What the task requires:
Omit every picture, then give all the entries again exactly.

Data for review:
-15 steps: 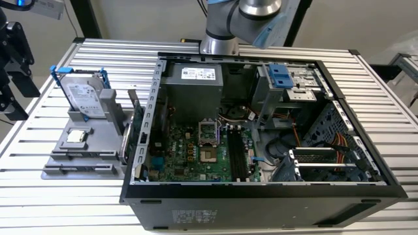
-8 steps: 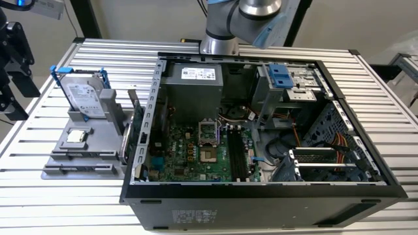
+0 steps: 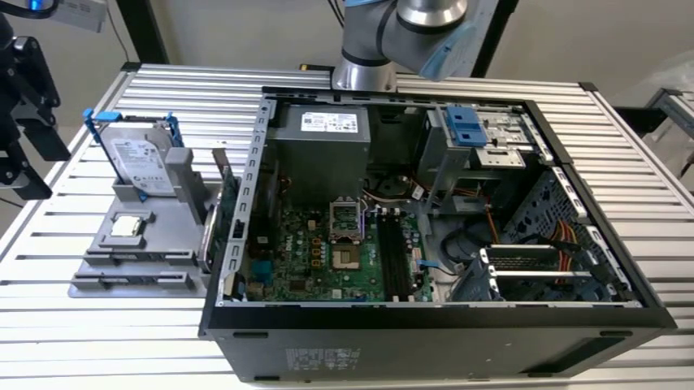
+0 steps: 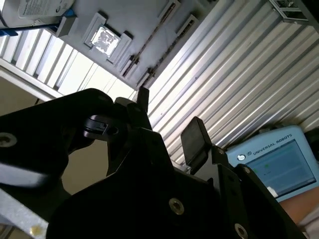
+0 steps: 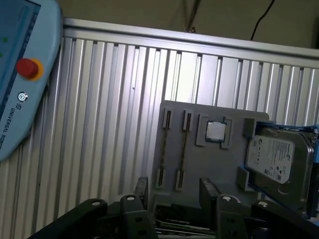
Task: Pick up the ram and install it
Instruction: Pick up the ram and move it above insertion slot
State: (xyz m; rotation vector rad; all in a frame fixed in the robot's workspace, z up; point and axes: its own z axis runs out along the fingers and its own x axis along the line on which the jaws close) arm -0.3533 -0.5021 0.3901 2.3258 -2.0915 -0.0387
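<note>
In the first wrist view, my gripper (image 5: 174,188) is open with nothing between its black fingers (image 5: 142,189). It hangs over the near edge of a grey parts tray (image 5: 219,164). The ram (image 5: 183,149) appears as a thin dark strip standing on edge in one of the tray's two slots, a short way beyond the fingertips. In the second wrist view, the gripper (image 4: 169,117) is open with ribbed table behind it and the tray (image 4: 144,20) further off. In the exterior view, the tray (image 3: 162,244) lies left of the open computer case (image 3: 434,317). The motherboard's black memory slots (image 3: 392,260) lie inside the case.
On the tray are a silver hard drive in a blue frame (image 3: 136,158) and a small square processor chip (image 3: 128,226). A blue teach pendant (image 5: 25,74) lies on the ribbed table (image 5: 109,109). A black fixture (image 3: 22,122) stands at the exterior view's left edge.
</note>
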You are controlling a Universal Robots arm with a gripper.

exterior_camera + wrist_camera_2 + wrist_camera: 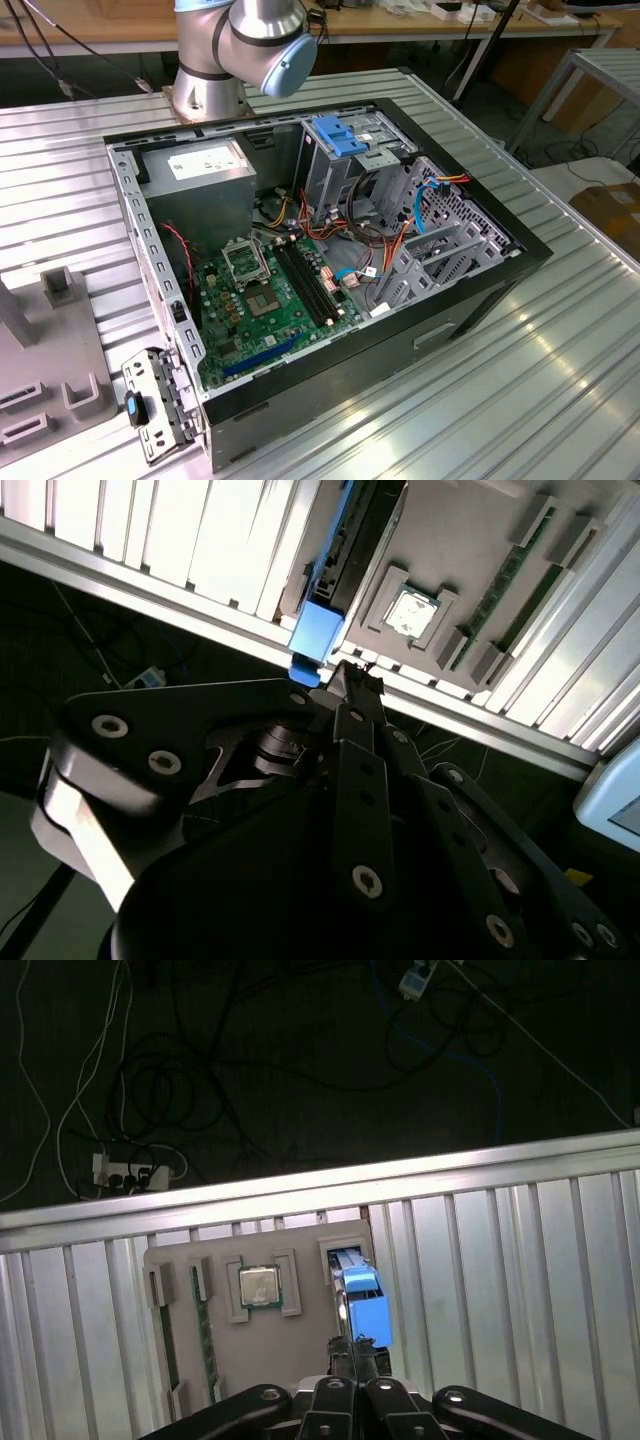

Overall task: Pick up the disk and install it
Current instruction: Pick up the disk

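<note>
The disk [362,1305] stands on edge in a slot of a grey fixture tray [300,1360], its bright blue carrier rail facing the camera. It shows again as a blue block [315,635] at the tray's edge in the second wrist view. My gripper [352,1355] hangs above the tray, with its tips just short of the blue rail's near end. The black fingers [352,695] are pressed together with no gap, and the blue rail lies beyond the tips, not between them. The open computer case [330,250] lies on the table in the exterior view.
The tray also holds a square processor [259,1286] and a memory stick [206,1330]. Beyond the ribbed metal table's edge [320,1185] are dark floor and cables. In the case, a metal drive cage with a blue bracket [345,135] stands beside the power-supply box [205,170].
</note>
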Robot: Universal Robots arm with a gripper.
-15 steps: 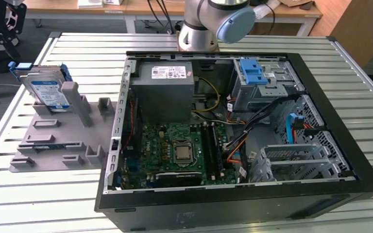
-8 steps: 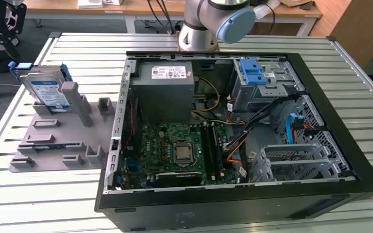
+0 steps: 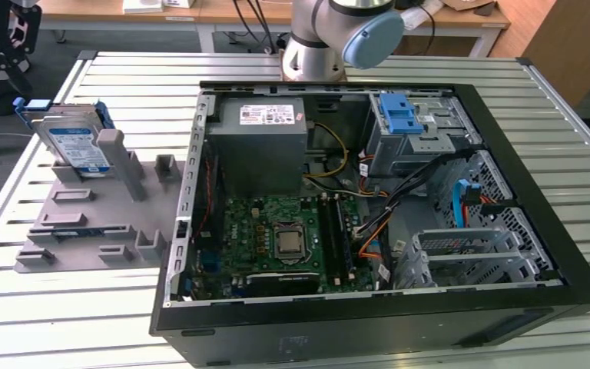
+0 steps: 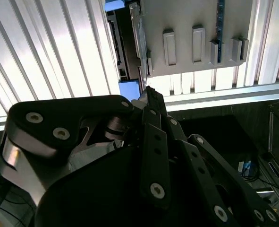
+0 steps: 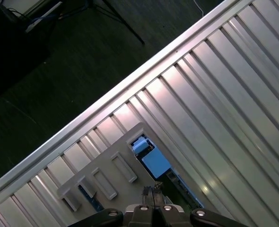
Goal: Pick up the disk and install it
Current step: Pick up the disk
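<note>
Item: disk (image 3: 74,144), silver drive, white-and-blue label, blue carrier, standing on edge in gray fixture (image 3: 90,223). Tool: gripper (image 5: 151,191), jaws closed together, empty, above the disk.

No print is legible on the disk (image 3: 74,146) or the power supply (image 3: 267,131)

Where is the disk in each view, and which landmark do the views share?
Exterior view: disk upright in gray holder, at the exterior view's left.
Second wrist view: disk edge-on beside the holder.
First wrist view: disk's blue end at the holder's edge.
Landmark: the holder.
</note>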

Reply to the exercise:
-15 steps: 
-8 steps: 
+0 steps: 
+0 steps: 
+0 steps: 
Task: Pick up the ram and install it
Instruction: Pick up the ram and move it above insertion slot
State: (xyz m; rotation vector rad; all in a frame fixed in the robot's workspace, z up; point and axes: its own z axis runs out along the fingers and its own x axis along the line on which the jaws close) arm -0.3533 -0.5021 0.3901 2.3258 -2.0915 -0.0387
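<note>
In the first wrist view, my gripper (image 5: 174,188) is open with nothing between its black fingers (image 5: 142,189). It hangs over the near edge of a grey parts tray (image 5: 219,164). The ram (image 5: 183,149) appears as a thin dark strip standing on edge in one of the tray's two slots, a short way beyond the fingertips. In the second wrist view, the gripper (image 4: 169,117) is open with ribbed table behind it and the tray (image 4: 144,20) further off. In the exterior view, the tray (image 3: 162,244) lies left of the open computer case (image 3: 434,317). The motherboard's black memory slots (image 3: 392,260) lie inside the case.
On the tray are a silver hard drive in a blue frame (image 3: 136,158) and a small square processor chip (image 3: 128,226). A blue teach pendant (image 5: 25,74) lies on the ribbed table (image 5: 109,109). A black fixture (image 3: 22,122) stands at the exterior view's left edge.
</note>
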You are controlling a Universal Robots arm with a gripper.

exterior_camera + wrist_camera_2 + wrist_camera: 

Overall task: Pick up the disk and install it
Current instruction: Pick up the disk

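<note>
The disk [362,1305] stands on edge in a slot of a grey fixture tray [300,1360], its bright blue carrier rail facing the camera. It shows again as a blue block [315,635] at the tray's edge in the second wrist view. My gripper [352,1355] hangs above the tray, with its tips just short of the blue rail's near end. The black fingers [352,695] are pressed together with no gap, and the blue rail lies beyond the tips, not between them. The open computer case [330,250] lies on the table in the exterior view.
The tray also holds a square processor [259,1286] and a memory stick [206,1330]. Beyond the ribbed metal table's edge [320,1185] are dark floor and cables. In the case, a metal drive cage with a blue bracket [345,135] stands beside the power-supply box [205,170].
</note>
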Robot: Universal Robots arm with a gripper.
-15 steps: 
-8 steps: 
+0 steps: 
+0 steps: 
+0 steps: 
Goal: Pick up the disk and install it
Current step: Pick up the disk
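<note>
Item: disk (image 3: 74,144), silver drive, white-and-blue label, blue carrier, standing on edge in gray fixture (image 3: 90,223). Tool: gripper (image 5: 151,191), jaws closed together, empty, above the disk.

No print is legible on the disk (image 3: 74,146) or the power supply (image 3: 267,131)

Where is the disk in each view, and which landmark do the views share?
Exterior view: disk upright in gray holder, at the exterior view's left.
Second wrist view: disk edge-on beside the holder.
First wrist view: disk's blue end at the holder's edge.
Landmark: the holder.
</note>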

The requested output has now been given in full.